Classic DACB Collection
All articles created or submitted in the first twenty years of the project, from 1995 to 2015.Libanos
Libanos, or Mätä‘a,Abba, was a missionary active in the pagan areas north of the Märäb-Belesa rivers. He is sometimes called the Apostle of Eritrea. As Abba Mätä’a, one of the Nine Saints, he takes the place of Abba Za-Mika’él ‘Arägawi in the Life of Abba Gärima. Born of the royal family in Rome or Rum (Byzantium), he is said to have become a monk with Pachomius (d. 348), by whom he was sent to Ethiopia. He stayed in Bäqela for seven years, translating the Gospel of St. Matthew into Ge’ez and was then summoned to Aksum by Abunä ‘Éleyas. When he indicated the abun’s corrupt practices, he was forced to withdraw to Därräqa (perhaps the desert) by the Emperor “Zä-Gäbäzä Aksum,” perhaps Emperor Ellä-Gäbäz, though the dates are not easily compatible. He remained in a cell in Därräqa until the Emperor and the abun were constrained by God to accept his criticism, when he went to Guna Guna. He was visited there by Emperor Gäbrä-Mäsqäl, who built the church of Béta Mäsqäl for him. Finally he went out among the pagans of Tarqa, where he died in the reign of Gäbrä-Mäsqäl. Many churches were built for him in the district, and it is said that he was able to make sources of water spring from the ground. Although many of the details of Libanos’s life are anachronistic, there is no reason to doubt his general historicity.

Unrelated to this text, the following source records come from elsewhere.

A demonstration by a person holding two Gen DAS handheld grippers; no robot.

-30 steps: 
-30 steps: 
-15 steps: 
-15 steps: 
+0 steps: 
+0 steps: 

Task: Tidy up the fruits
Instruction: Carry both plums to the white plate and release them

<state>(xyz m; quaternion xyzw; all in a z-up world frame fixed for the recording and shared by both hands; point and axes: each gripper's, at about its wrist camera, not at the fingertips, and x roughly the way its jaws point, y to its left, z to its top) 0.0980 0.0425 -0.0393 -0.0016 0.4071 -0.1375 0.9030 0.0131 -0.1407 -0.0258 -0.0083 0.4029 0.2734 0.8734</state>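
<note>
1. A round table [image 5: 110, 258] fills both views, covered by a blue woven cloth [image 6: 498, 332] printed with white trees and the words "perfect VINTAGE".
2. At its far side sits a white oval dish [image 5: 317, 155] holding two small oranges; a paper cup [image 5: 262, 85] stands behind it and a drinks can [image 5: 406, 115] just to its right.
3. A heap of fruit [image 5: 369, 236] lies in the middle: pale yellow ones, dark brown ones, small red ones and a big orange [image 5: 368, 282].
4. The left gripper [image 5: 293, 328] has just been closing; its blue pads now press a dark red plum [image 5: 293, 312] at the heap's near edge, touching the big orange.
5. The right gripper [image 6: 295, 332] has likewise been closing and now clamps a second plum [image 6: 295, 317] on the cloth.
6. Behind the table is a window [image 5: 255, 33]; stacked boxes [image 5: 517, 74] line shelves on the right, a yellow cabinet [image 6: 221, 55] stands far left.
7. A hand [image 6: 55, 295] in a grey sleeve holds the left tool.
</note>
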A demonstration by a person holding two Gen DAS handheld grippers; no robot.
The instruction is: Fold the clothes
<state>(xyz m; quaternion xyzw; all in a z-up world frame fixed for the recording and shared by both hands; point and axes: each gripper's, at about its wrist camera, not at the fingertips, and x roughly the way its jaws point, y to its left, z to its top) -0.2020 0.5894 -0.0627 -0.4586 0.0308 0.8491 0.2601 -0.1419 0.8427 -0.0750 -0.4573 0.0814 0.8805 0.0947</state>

His feast is commemorated on 3 Ter (11 January).
A. K. Irvine
Bibliography
C. Conti Rossini, “Il Gadla Libanos”, Ricordi di un soggiorno in Eritrea (Amara, 1903), III.
——–, “L’omilia di Yohannes vescovo di Aksum in onore di Garima”, Actes du Congrès International des Orientalistes, Section Sémitique (Paris, 1898).
——–, Storia d’ Etiopia (Bergamo, 1928), 157-8.
E. A. Wallis Budge, The Book of the Saints of the Ethiopian Church (Cambridge, 1928), Vol. II, 445.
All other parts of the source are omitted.